Lorsqu’au cours de la première séance, les patients se décrivent comme malades, cette représentation d’eux-mêmes a souvent une longue histoire (…). Ce que l’on vient dire en psychanalyse relève toujours, selon l’expression de Lacan, de "l’impossible à supporter". Un psychanalyste est d’abord celui qui accueille et entend l’impossible à supporter. Il n’intervient ni pour consoler son patient à bon compte, ni pour le conditionner à aller mieux, ni pour résoudre ses dilemmes par des solutions toutes faites. Il l’invite, au contraire, à déployer le discours de l’insupportable. Il l’encourage à exprimer les replis de son angoisse, l’ampleur de sa peine, respectant son temps et ses sentiments, afin que ceux-ci se transforment de l’intérieur. Progressivement, la plainte peut alors devenir interrogation (…) sur sa vérité la plus profonde et parfois la plus inconnue. L’entrée en analyse est ce passage au désir de savoir.

Le patient éprouvera alors qu’il existe une jouissance (un plaisir) propre à la parole et au savoir produit dans une analyse.
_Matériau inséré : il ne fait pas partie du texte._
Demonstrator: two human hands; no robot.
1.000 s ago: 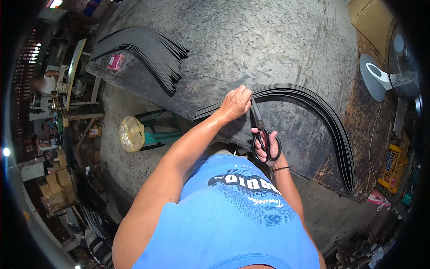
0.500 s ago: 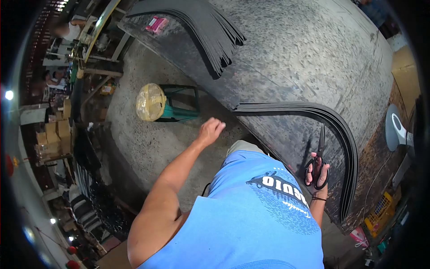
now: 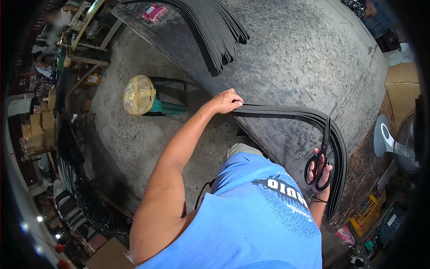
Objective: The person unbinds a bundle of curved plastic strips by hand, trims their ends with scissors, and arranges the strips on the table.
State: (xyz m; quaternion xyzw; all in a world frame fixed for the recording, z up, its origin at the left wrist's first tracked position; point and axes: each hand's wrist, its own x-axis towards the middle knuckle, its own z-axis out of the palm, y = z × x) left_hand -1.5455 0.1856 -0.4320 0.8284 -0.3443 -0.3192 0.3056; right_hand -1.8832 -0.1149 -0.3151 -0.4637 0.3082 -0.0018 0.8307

Il éprouvera aussi que, pour tout être humain, la justesse des solutions élaborées à partir des mystères de la vérité inconsciente s’accompagne d’une paix et d’une fierté qu’aucun traitement médical (s’il relève, métaphoriquement, du pansement stérile) ne peut procurer.
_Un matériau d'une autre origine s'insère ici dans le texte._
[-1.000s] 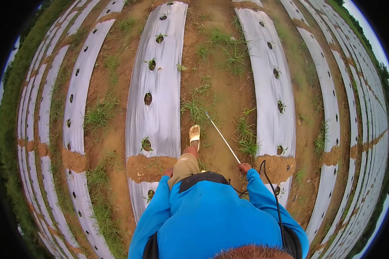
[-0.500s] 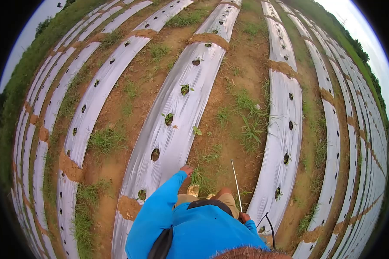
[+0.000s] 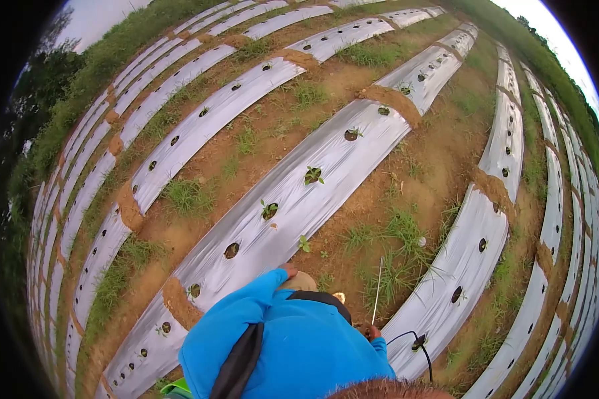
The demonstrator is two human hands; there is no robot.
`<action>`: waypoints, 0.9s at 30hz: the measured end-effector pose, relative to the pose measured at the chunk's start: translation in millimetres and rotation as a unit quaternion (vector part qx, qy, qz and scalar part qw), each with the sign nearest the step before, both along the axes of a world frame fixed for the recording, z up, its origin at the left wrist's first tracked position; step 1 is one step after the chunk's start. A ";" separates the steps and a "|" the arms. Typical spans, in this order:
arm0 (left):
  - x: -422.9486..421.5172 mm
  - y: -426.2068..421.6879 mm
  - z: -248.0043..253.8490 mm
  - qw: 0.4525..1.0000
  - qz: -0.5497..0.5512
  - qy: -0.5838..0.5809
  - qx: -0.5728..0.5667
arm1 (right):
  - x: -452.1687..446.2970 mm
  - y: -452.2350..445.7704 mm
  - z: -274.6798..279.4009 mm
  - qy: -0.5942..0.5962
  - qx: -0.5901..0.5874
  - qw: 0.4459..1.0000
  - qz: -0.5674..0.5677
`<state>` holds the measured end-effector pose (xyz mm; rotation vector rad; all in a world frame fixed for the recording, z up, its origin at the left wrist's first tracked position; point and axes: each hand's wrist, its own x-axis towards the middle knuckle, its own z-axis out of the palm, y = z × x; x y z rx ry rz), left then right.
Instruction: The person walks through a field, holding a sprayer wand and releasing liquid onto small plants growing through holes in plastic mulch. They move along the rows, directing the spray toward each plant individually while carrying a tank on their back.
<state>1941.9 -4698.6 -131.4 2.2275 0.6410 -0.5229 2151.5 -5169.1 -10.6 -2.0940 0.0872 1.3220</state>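
My right hand (image 3: 373, 332) is low beside my right thigh, closed around the handle end of a thin, pale spray wand (image 3: 378, 290) that points up and forward over the soil path. A black hose (image 3: 419, 338) curves close to that hand. My left hand (image 3: 289, 270) is at the end of the blue sleeve, by my left knee and beside the edge of a silver plastic-covered bed (image 3: 326, 159); it appears to hold nothing, and its fingers are mostly hidden. Young plants (image 3: 313, 175) grow from round holes in the plastic near it.
Parallel plastic-covered rows stretch to both sides, with another bed (image 3: 439, 292) close on my right. Soil mounds (image 3: 389, 100) cross the beds. Grass tufts (image 3: 402, 233) grow along the brown soil path (image 3: 346, 253). A green object (image 3: 176, 386) shows at my lower left.
The view has turned left, so the rows now slant toward the upper right. My left hand has drawn back toward my body. The wand stays in my right hand.
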 end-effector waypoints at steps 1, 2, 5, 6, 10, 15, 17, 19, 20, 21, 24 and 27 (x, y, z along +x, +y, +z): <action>16.4 1.0 19.1 0.999 0.050 -0.008 0.008 | 36.9 -0.1 -2.8 0.075 -0.026 0.993 -0.087; 35.6 0.8 53.3 0.995 0.099 -0.019 0.015 | 76.5 0.2 -8.1 0.149 -0.053 0.972 -0.173; 97.9 10.2 109.2 0.943 0.276 0.049 -0.177 | 166.0 -54.3 -140.0 -0.043 0.125 0.987 0.090; 109.7 16.9 92.9 0.942 0.280 0.051 -0.178 | 185.9 -41.5 -127.9 -0.040 0.125 0.987 0.093; 189.5 41.9 36.5 0.974 0.163 0.096 -0.125 | 261.5 13.1 -49.9 0.006 0.087 0.996 -0.037; 335.7 77.3 53.5 0.971 0.000 0.190 -0.143 | 335.3 61.4 6.8 0.031 -0.036 0.996 0.073; 413.4 80.3 92.0 0.909 0.273 0.136 -0.283 | 353.5 33.5 -55.4 -0.159 0.126 0.974 0.105; 495.2 99.0 113.5 0.924 0.233 0.119 -0.279 | 382.3 38.8 -51.2 -0.288 0.208 0.922 0.151; 526.5 110.8 118.8 0.934 0.211 0.110 -0.267 | 400.2 53.2 -21.6 -0.321 0.224 0.903 0.175; 560.9 120.7 121.9 0.920 0.252 0.068 -0.293 | 418.2 83.5 33.3 -0.354 0.239 0.882 0.197; 650.3 155.8 112.1 0.939 0.170 0.007 -0.300 | 484.9 123.4 53.6 0.082 -0.118 0.985 -0.091; 718.0 178.9 130.2 0.944 0.159 -0.014 -0.288 | 538.4 100.0 -19.0 0.003 0.024 0.999 -0.025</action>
À l’opposé de toute fatalité morbide, la psychanalyse épouse d’abord la sagesse la plus simple qui nous rappelle ceci: Une vie est à la fois riche de possibles et jalonnée d’épreuves. La souffrance morale constitue l’affect, universel, puis dépassable, de l’épreuve.
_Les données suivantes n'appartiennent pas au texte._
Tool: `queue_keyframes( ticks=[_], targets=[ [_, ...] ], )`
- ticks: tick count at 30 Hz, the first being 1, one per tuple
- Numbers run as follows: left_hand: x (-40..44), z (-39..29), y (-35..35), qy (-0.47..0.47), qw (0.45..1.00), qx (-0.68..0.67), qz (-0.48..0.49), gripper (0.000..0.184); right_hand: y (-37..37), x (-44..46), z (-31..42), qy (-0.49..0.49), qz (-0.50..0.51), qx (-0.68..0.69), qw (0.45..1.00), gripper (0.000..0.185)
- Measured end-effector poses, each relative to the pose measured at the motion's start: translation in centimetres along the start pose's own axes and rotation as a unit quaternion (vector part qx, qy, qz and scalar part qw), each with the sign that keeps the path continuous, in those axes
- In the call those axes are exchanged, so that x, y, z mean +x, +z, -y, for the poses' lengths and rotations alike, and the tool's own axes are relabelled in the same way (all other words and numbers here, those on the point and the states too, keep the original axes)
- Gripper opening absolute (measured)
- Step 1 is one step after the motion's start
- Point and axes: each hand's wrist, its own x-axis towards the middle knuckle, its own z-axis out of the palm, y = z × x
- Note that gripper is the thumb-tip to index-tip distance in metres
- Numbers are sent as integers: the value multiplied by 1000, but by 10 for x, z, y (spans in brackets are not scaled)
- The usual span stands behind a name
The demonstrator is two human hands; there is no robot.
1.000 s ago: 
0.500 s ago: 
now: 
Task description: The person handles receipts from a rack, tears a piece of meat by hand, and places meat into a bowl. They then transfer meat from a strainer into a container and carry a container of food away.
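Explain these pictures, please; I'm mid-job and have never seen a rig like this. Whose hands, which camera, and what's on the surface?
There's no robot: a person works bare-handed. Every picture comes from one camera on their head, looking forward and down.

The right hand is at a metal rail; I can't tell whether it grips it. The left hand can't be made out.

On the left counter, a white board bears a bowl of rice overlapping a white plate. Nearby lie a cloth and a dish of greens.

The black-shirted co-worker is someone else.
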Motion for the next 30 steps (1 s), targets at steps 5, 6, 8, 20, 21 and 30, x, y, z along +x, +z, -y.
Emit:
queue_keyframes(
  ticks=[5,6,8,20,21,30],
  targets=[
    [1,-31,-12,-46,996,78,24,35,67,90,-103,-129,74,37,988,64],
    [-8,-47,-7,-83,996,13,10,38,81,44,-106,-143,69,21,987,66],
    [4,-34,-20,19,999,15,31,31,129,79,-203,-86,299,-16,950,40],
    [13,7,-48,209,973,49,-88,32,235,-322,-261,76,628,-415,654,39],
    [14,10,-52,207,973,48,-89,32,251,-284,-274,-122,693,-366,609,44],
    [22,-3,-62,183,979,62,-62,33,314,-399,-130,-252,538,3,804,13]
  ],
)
Le "gai savoir", la surprenante fécondité de la parole, le potentiel de guérison qu’elle contient, la puissance du désir humain, la prodigieuse capacité d’invention du sujet, c’est ce que la psychanalyse oppose aux tenants de la médicalisation d’un corps et d’un psychisme muets. Laissons le dernier mot à Gandhi: "La vie est un mystère qu’il faut vivre et non un problème à traiter".